■ **WHAT IS NEEDED**: In your copy, include every record exactly and no pictures.

■ **INPUT FOR THIS TASK**:
■ ■ ■ ■ ■ ■ ■
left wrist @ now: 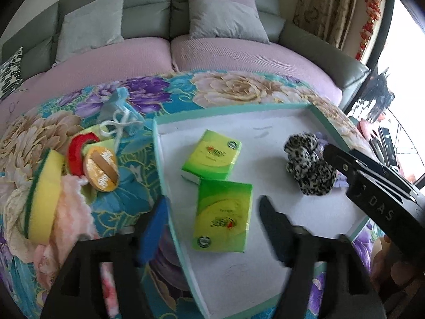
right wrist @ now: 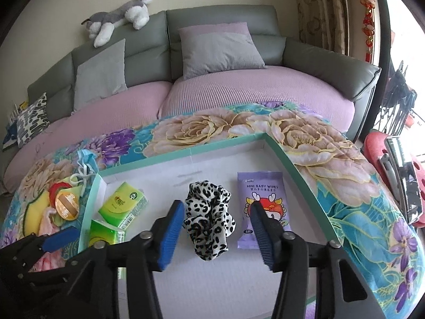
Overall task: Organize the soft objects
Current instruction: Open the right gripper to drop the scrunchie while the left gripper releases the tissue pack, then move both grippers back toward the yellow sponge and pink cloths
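Observation:
A shallow white tray with a teal rim (left wrist: 233, 107) (right wrist: 186, 155) lies on the floral cloth. In it are two green tissue packs (left wrist: 221, 216) (left wrist: 212, 158) (right wrist: 123, 204), a leopard-print scrunchie (left wrist: 309, 164) (right wrist: 209, 219) and a purple baby-wipes pack (right wrist: 261, 202). My left gripper (left wrist: 212, 210) is open and empty over the near tissue pack. My right gripper (right wrist: 216, 212) is open and empty, its fingers on either side of the scrunchie; it also shows in the left wrist view (left wrist: 372, 175).
Left of the tray lie a yellow-green sponge (left wrist: 43, 194), a pink cloth (left wrist: 71, 212), a red ring (left wrist: 75, 152), a round orange item (left wrist: 102, 168) and a blue face mask (left wrist: 118, 109). A sofa with grey cushions (right wrist: 220, 47) and a plush husky (right wrist: 119, 18) stands behind.

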Action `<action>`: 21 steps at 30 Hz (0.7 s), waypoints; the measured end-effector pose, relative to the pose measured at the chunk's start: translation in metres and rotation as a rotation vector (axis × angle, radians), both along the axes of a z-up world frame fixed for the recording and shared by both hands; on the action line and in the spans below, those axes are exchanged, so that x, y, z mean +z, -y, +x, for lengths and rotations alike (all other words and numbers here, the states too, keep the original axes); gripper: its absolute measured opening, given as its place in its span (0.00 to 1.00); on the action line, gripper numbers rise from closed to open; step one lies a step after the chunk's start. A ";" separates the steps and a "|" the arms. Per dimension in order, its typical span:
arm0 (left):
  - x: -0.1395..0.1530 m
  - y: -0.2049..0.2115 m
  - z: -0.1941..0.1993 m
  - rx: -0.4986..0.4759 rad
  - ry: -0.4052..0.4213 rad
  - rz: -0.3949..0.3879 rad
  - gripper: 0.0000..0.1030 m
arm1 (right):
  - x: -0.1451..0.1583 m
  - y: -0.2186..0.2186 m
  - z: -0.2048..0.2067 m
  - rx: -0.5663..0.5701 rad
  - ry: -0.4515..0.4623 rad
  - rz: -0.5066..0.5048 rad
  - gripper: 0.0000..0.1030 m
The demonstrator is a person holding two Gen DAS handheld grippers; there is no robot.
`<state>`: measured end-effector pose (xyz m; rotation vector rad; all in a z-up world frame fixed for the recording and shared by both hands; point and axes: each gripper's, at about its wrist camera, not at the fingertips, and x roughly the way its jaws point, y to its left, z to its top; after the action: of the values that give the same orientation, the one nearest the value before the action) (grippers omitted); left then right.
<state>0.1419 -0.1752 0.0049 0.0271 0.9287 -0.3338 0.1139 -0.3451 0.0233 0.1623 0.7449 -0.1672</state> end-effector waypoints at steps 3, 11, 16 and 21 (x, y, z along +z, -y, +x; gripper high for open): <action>0.004 -0.012 0.002 0.044 0.018 -0.010 0.86 | -0.001 0.002 0.000 -0.010 -0.005 0.004 0.57; 0.012 -0.044 0.010 0.189 0.074 -0.018 0.87 | -0.006 -0.002 0.004 0.006 -0.029 0.001 0.59; 0.012 -0.064 0.013 0.287 0.078 -0.008 0.87 | -0.008 -0.009 0.006 0.025 -0.040 -0.003 0.60; 0.015 -0.076 0.011 0.341 0.100 -0.007 0.87 | -0.010 -0.017 0.009 0.047 -0.047 -0.005 0.67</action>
<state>0.1530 -0.0988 0.0201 -0.1186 0.8163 -0.0192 0.1227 -0.3277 0.0136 0.1359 0.7944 -0.1285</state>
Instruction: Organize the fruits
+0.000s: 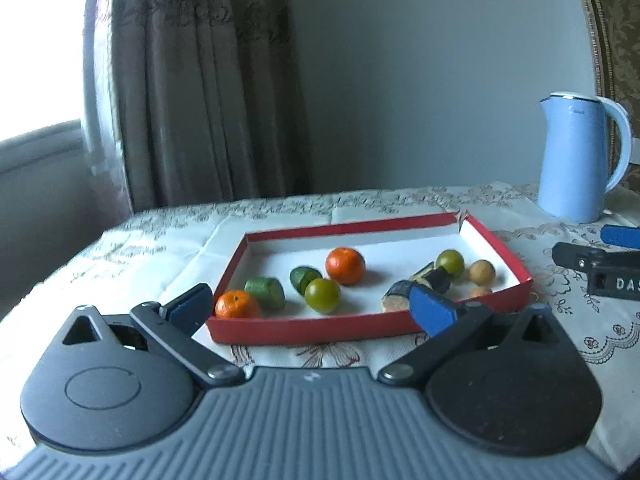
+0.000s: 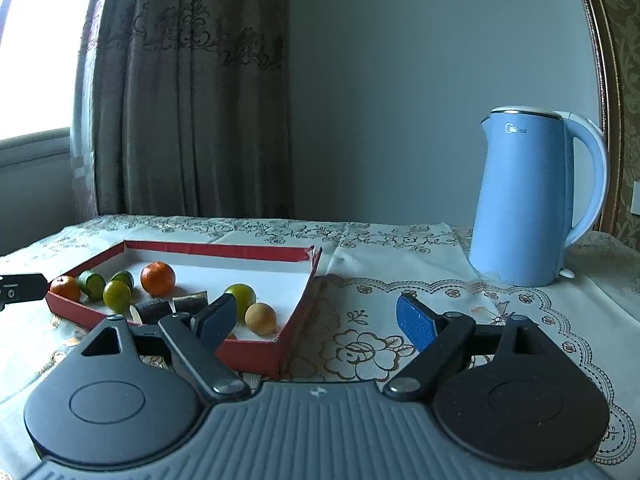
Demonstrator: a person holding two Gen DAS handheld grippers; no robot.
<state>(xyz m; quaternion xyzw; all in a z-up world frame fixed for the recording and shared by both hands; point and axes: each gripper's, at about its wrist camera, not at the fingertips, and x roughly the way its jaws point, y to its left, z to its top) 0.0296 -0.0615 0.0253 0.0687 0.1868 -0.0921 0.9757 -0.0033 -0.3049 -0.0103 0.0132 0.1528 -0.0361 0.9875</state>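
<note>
Sitting on a cream tablecloth [image 2: 360,344] with brown floral embroidery is a shallow red cardboard tray [image 1: 304,330] with a white floor, and all the fruit is lying inside it. A larger orange tangerine [image 1: 345,265] is resting near the middle, while a smaller orange tangerine [image 1: 237,305] is sitting in the near left corner, touching a green cucumber chunk [image 1: 265,293]. A second dark green cucumber piece [image 1: 303,278] is leaning against a round yellow-green plum [image 1: 322,295]. Toward the right, another yellow-green plum [image 1: 450,264] is lying just beside two dark purple-skinned cut pieces [image 1: 424,284], with a tan round longan [image 1: 481,271] near the right wall.

The left gripper [image 1: 312,310] is hovering before the tray's near wall, its blue-padded fingers [image 1: 432,312] spreading wide and holding nothing. The right gripper [image 2: 316,320] is hanging over the tray's right near corner and the cloth beside it, its fingers likewise standing wide apart and empty.

A pale blue electric kettle [image 2: 524,200] with a white handle is standing well apart from the tray at the right, before a brown patterned curtain [image 2: 192,100] and grey wall.
</note>
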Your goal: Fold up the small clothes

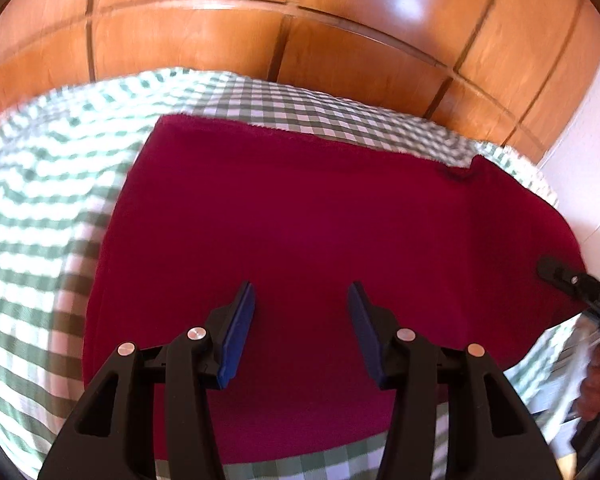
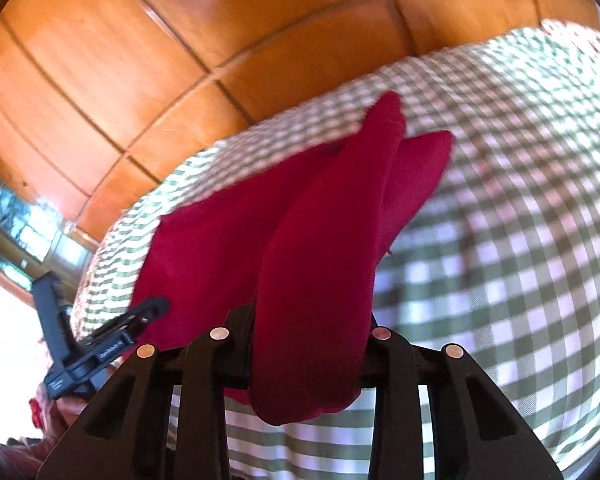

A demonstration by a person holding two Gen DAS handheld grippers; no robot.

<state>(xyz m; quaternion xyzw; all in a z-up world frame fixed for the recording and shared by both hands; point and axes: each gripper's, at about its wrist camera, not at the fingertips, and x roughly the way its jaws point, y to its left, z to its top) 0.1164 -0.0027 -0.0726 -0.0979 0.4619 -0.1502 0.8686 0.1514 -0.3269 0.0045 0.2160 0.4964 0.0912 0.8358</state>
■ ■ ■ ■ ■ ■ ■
■ **EXPECTED ANSWER**:
left wrist @ now: 
right wrist @ now: 
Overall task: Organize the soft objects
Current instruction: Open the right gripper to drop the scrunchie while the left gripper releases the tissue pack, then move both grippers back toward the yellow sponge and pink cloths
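Observation:
A shallow white tray with a teal rim (left wrist: 233, 107) (right wrist: 186, 155) lies on the floral cloth. In it are two green tissue packs (left wrist: 221, 216) (left wrist: 212, 158) (right wrist: 123, 204), a leopard-print scrunchie (left wrist: 309, 164) (right wrist: 209, 219) and a purple baby-wipes pack (right wrist: 261, 202). My left gripper (left wrist: 212, 210) is open and empty over the near tissue pack. My right gripper (right wrist: 216, 212) is open and empty, its fingers on either side of the scrunchie; it also shows in the left wrist view (left wrist: 372, 175).
Left of the tray lie a yellow-green sponge (left wrist: 43, 194), a pink cloth (left wrist: 71, 212), a red ring (left wrist: 75, 152), a round orange item (left wrist: 102, 168) and a blue face mask (left wrist: 118, 109). A sofa with grey cushions (right wrist: 220, 47) and a plush husky (right wrist: 119, 18) stands behind.
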
Action `<action>`: 21 steps at 30 Hz (0.7 s), waypoints; the measured end-effector pose, relative to the pose measured at the chunk's start: translation in metres and rotation as a rotation vector (axis × angle, radians), both along the axes of a z-up world frame fixed for the recording and shared by both hands; on the action line and in the spans below, those axes are exchanged, so that x, y, z mean +z, -y, +x, for lengths and rotations alike (all other words and numbers here, the states too, keep the original axes); gripper: its absolute measured opening, given as its place in its span (0.00 to 1.00); on the action line, gripper numbers rise from closed to open; step one lies a step after the chunk's start. A ";" separates the steps and a "|" the arms. Per dimension in order, its typical span:
arm0 (left):
  - x: -0.1395..0.1530 m
  - y: -0.2049..0.2115 m
  - z: -0.1941..0.1993 m
  - rx: -0.4986..0.4759 rad
  - ry: -0.4052..0.4213 rad
  - rz: -0.3949..0.3879 rad
  - gripper: 0.0000..0.1030 m
arm1 (right):
  - x: -0.1451..0.1583 m
  - y: -0.2186..0.2186 m
  - z: -0.2048..0.2067 m
  - rx: -0.5663..0.5701 rad
  - ry: -0.4515..0.4623 rad
  - rz: -0.5066..0.5048 rad
  - gripper: 0.0000..0.1030 m
The demonstrator is a person holding two Gen DAS handheld grippers; there is no robot.
`<state>`: measured end-effector pose (xyz m; rotation vector rad; all in a z-up world frame fixed for the recording and shared by both hands; point and axes: each gripper's, at about its wrist camera, not at the fingertips, and x roughly the way its jaws point, y to its left, z to its top; after the action: of the values that give the same orientation, the one nearest the value before the action) (grippers omitted); left then right.
<state>0.1419 -0.1752 0.0049 0.0271 0.9287 -0.3338 0.1139 -0.3451 0.0233 0.1623 0.7449 -0.1672</state> end-effector waypoints at steps 3, 11, 16 and 21 (x, y, z along +z, -y, +x; gripper high for open): <action>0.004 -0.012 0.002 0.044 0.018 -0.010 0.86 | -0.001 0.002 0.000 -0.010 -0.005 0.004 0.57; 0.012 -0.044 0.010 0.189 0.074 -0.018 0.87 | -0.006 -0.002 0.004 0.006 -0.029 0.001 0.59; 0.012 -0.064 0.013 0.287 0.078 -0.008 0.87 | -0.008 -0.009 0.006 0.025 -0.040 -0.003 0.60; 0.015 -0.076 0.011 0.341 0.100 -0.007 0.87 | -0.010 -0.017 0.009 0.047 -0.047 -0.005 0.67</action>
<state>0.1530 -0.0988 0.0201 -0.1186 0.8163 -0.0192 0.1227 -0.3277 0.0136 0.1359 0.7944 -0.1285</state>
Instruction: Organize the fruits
+0.000s: 
+0.000s: 
Demonstrator: a person holding two Gen DAS handheld grippers; no robot.
<state>(xyz m; quaternion xyzw; all in a z-up world frame fixed for the recording and shared by both hands; point and axes: each gripper's, at about its wrist camera, not at the fingertips, and x roughly the way its jaws point, y to its left, z to its top) 0.0296 -0.0615 0.0253 0.0687 0.1868 -0.0921 0.9757 -0.0033 -0.3049 -0.0103 0.0132 0.1528 -0.0361 0.9875</state>
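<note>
Sitting on a cream tablecloth [image 2: 360,344] with brown floral embroidery is a shallow red cardboard tray [image 1: 304,330] with a white floor, and all the fruit is lying inside it. A larger orange tangerine [image 1: 345,265] is resting near the middle, while a smaller orange tangerine [image 1: 237,305] is sitting in the near left corner, touching a green cucumber chunk [image 1: 265,293]. A second dark green cucumber piece [image 1: 303,278] is leaning against a round yellow-green plum [image 1: 322,295]. Toward the right, another yellow-green plum [image 1: 450,264] is lying just beside two dark purple-skinned cut pieces [image 1: 424,284], with a tan round longan [image 1: 481,271] near the right wall.

The left gripper [image 1: 312,310] is hovering before the tray's near wall, its blue-padded fingers [image 1: 432,312] spreading wide and holding nothing. The right gripper [image 2: 316,320] is hanging over the tray's right near corner and the cloth beside it, its fingers likewise standing wide apart and empty.

A pale blue electric kettle [image 2: 524,200] with a white handle is standing well apart from the tray at the right, before a brown patterned curtain [image 2: 192,100] and grey wall.
</note>
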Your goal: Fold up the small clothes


A demonstration by a person holding two Gen DAS handheld grippers; no robot.

<state>(xyz m; quaternion xyzw; all in a z-up world frame fixed for the recording and shared by both hands; point and axes: each gripper's, at about its wrist camera, not at the fingertips, and x roughly the way its jaws point, y to its left, z to its top) 0.1164 -0.0027 -0.0726 -0.0979 0.4619 -0.1502 0.8686 0.1514 -0.3269 0.0045 0.2160 0.4964 0.0912 0.8358</state>

This is the complete output for the exercise.